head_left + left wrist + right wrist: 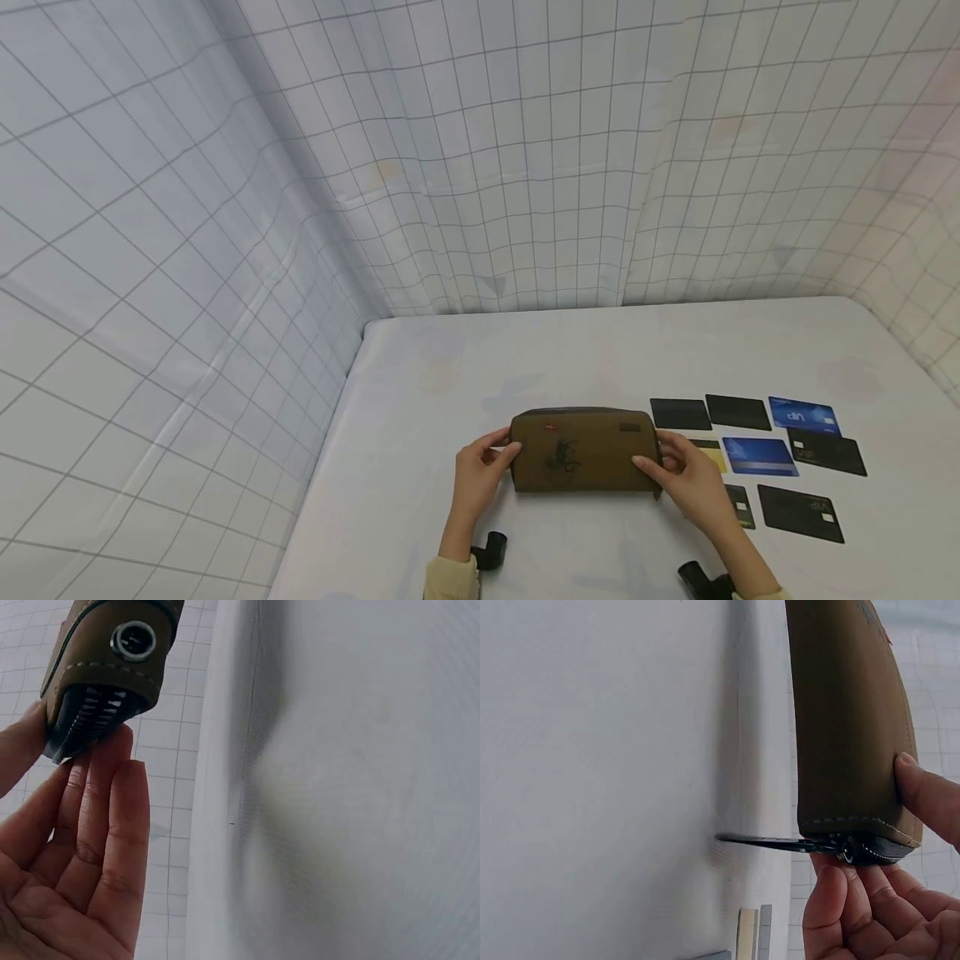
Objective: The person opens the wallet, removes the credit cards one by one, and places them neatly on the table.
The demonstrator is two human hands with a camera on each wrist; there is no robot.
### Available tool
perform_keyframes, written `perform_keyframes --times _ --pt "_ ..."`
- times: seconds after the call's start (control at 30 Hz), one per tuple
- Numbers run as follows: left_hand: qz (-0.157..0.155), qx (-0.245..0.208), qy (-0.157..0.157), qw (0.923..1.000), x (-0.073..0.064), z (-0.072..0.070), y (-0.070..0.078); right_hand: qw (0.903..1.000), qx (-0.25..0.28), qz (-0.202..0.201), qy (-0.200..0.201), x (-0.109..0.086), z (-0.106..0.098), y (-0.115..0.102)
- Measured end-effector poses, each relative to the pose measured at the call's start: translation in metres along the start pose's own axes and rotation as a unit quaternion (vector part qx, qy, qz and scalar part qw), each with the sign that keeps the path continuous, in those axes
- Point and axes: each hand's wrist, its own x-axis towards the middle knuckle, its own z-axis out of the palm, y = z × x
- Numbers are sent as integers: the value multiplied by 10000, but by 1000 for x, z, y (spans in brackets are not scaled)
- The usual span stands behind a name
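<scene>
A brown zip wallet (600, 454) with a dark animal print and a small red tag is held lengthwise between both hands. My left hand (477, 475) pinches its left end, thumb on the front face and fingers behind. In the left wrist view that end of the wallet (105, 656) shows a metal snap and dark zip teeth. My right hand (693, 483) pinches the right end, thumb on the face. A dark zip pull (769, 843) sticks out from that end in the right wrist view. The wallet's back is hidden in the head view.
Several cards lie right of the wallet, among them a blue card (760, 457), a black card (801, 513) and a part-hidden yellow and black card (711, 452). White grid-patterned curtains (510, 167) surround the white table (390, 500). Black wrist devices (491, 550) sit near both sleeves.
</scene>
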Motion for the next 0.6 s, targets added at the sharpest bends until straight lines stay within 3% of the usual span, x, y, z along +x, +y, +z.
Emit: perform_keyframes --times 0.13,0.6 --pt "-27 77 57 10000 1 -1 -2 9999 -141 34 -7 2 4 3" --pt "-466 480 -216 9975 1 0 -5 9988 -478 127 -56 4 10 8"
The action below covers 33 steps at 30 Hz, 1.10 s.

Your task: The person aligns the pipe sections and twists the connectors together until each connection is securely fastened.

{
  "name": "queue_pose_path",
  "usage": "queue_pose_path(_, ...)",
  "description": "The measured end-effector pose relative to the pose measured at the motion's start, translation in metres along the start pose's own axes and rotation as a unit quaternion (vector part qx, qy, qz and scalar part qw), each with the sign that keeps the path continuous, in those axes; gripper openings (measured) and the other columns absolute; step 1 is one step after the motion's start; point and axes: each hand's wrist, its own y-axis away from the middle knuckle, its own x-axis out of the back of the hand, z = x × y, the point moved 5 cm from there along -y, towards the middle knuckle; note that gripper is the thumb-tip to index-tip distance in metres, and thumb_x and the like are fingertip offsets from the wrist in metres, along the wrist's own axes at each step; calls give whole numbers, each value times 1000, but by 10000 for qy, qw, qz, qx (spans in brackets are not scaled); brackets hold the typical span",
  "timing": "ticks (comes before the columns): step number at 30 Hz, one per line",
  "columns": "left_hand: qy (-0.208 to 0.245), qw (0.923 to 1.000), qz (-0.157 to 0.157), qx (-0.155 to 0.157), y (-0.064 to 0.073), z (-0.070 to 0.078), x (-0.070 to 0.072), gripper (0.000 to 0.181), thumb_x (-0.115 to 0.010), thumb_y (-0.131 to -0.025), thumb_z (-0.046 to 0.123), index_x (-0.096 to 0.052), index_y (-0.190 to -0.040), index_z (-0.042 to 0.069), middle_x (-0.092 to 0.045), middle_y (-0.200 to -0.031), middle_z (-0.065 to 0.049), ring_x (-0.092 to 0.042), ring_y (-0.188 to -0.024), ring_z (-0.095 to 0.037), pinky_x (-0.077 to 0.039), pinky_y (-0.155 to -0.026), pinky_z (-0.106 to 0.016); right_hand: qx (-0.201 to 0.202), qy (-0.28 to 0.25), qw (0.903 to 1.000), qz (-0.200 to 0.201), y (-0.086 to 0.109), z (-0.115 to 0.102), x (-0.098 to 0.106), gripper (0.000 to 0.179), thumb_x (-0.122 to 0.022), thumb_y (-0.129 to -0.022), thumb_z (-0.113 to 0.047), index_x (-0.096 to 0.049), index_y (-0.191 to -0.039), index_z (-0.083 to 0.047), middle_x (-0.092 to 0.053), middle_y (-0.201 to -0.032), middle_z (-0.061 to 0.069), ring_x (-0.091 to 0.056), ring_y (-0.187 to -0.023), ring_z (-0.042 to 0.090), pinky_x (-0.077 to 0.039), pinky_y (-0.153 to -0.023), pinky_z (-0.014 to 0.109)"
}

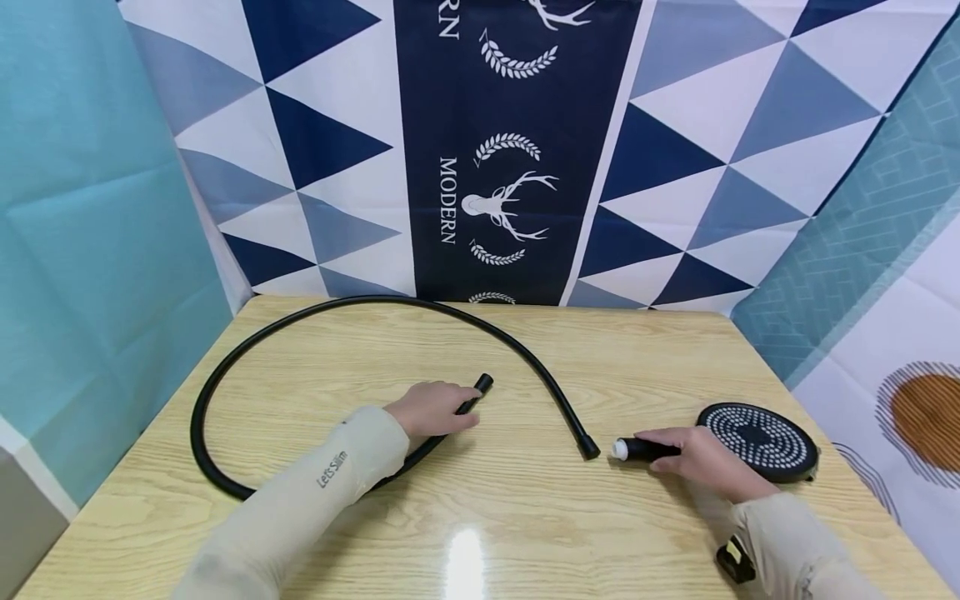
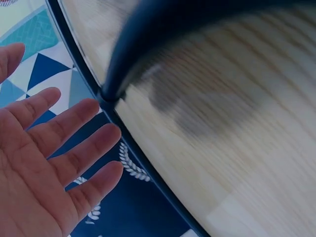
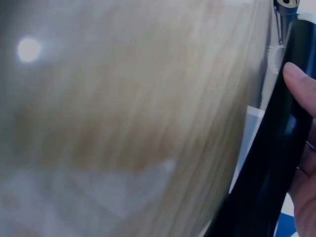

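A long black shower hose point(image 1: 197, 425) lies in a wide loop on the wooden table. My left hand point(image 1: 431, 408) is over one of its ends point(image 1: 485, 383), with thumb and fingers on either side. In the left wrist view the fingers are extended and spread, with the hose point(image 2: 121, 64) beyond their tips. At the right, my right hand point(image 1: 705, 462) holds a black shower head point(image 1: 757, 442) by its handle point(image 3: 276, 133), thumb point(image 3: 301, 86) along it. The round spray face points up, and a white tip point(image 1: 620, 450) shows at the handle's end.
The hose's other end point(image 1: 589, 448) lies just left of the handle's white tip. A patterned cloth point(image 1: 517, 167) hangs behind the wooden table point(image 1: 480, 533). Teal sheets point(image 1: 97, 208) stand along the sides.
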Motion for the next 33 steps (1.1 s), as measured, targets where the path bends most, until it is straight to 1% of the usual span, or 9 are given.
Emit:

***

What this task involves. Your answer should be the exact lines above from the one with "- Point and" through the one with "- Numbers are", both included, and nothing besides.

Written response.
- Point and axes: each hand's wrist, its own x-axis towards the middle knuckle, its own z-axis out of the palm, y = z × x
- Numbers are sent as integers: the value multiplied by 10000, but by 1000 for x, z, y (spans in brackets are not scaled)

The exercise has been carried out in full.